#### EXERCISE:
Please return each of the entries that follow, unchanged in every word.

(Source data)
┌──
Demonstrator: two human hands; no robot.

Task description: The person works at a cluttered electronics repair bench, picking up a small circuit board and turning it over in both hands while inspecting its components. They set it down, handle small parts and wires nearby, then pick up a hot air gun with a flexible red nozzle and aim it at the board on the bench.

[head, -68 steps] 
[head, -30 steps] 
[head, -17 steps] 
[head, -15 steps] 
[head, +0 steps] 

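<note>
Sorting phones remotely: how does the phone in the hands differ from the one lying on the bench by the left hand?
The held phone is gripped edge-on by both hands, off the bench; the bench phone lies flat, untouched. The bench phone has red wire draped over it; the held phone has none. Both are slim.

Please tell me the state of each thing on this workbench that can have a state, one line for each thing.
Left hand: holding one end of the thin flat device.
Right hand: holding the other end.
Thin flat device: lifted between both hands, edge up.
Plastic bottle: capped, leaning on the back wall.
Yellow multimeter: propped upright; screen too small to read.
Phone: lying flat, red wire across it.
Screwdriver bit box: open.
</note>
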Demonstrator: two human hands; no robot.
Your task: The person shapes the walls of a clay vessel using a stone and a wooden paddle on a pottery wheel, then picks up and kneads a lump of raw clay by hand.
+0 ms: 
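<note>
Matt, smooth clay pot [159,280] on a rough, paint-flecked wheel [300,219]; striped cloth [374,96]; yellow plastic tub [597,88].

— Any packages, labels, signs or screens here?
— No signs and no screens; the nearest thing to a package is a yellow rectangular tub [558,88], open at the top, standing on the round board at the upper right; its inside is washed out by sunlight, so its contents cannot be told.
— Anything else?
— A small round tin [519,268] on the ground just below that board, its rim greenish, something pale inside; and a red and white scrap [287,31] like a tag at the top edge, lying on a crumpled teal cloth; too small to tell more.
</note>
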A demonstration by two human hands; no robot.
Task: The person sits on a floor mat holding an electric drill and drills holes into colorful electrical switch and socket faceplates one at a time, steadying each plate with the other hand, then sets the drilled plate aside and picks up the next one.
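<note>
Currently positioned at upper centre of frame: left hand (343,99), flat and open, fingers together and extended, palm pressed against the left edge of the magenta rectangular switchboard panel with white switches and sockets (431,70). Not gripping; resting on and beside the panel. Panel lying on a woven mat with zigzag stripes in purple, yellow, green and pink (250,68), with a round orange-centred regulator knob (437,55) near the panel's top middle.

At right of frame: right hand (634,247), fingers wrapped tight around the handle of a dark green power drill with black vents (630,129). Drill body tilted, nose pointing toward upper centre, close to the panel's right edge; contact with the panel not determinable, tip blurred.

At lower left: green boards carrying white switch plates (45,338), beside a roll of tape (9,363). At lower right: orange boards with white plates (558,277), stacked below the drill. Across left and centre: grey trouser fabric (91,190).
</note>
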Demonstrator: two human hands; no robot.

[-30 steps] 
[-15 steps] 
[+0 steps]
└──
#### EXPECTED ANSWER:
Demonstrator: two human hands; no robot.

Task description: The person works at a cluttered electronics repair bench, picking up a small circuit board and turning it over in both hands while inspecting its components. They set it down, handle small parts and wires nearby, then pick up a hot air gun with a flexible red nozzle and aim it at the board on the bench.

[head, -68 steps] 
[head, -30 steps] 
[head, -17 steps] 
[head, -15 steps] 
[head, +0 steps] 

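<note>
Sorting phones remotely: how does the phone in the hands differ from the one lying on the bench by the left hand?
The held phone is gripped edge-on by both hands, off the bench; the bench phone lies flat, untouched. The bench phone has red wire draped over it; the held phone has none. Both are slim.

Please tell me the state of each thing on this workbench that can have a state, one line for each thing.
Left hand: holding one end of the thin flat device.
Right hand: holding the other end.
Thin flat device: lifted between both hands, edge up.
Plastic bottle: capped, leaning on the back wall.
Yellow multimeter: propped upright; screen too small to read.
Phone: lying flat, red wire across it.
Screwdriver bit box: open.
</note>
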Demonstrator: two human hands; no robot.
Your task: The person shapes the walls of a clay vessel using a stone and a wooden paddle on a pottery wheel, then picks up and kneads a lump of raw clay by hand.
+0 ms: 
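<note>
Matt, smooth clay pot [159,280] on a rough, paint-flecked wheel [300,219]; striped cloth [374,96]; yellow plastic tub [597,88].

— Any packages, labels, signs or screens here?
— No signs and no screens; the nearest thing to a package is a yellow rectangular tub [558,88], open at the top, standing on the round board at the upper right; its inside is washed out by sunlight, so its contents cannot be told.
— Anything else?
— A small round tin [519,268] on the ground just below that board, its rim greenish, something pale inside; and a red and white scrap [287,31] like a tag at the top edge, lying on a crumpled teal cloth; too small to tell more.
</note>
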A demonstration by two human hands; no robot.
Task: The person sits on a floor mat holding an electric drill and drills holes into colorful electrical switch and socket faceplates one at a time, steadying each plate with the other hand, then sets the drilled plate aside and picks up the next one.
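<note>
Currently positioned at upper centre of frame: left hand (343,99), flat and open, fingers together and extended, palm pressed against the left edge of the magenta rectangular switchboard panel with white switches and sockets (431,70). Not gripping; resting on and beside the panel. Panel lying on a woven mat with zigzag stripes in purple, yellow, green and pink (250,68), with a round orange-centred regulator knob (437,55) near the panel's top middle.

At right of frame: right hand (634,247), fingers wrapped tight around the handle of a dark green power drill with black vents (630,129). Drill body tilted, nose pointing toward upper centre, close to the panel's right edge; contact with the panel not determinable, tip blurred.

At lower left: green boards carrying white switch plates (45,338), beside a roll of tape (9,363). At lower right: orange boards with white plates (558,277), stacked below the drill. Across left and centre: grey trouser fabric (91,190).
</note>
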Demonstrator: two human hands; no robot.

[-30 steps] 
[-15 steps] 
[+0 steps]

The exercise concludes with this answer.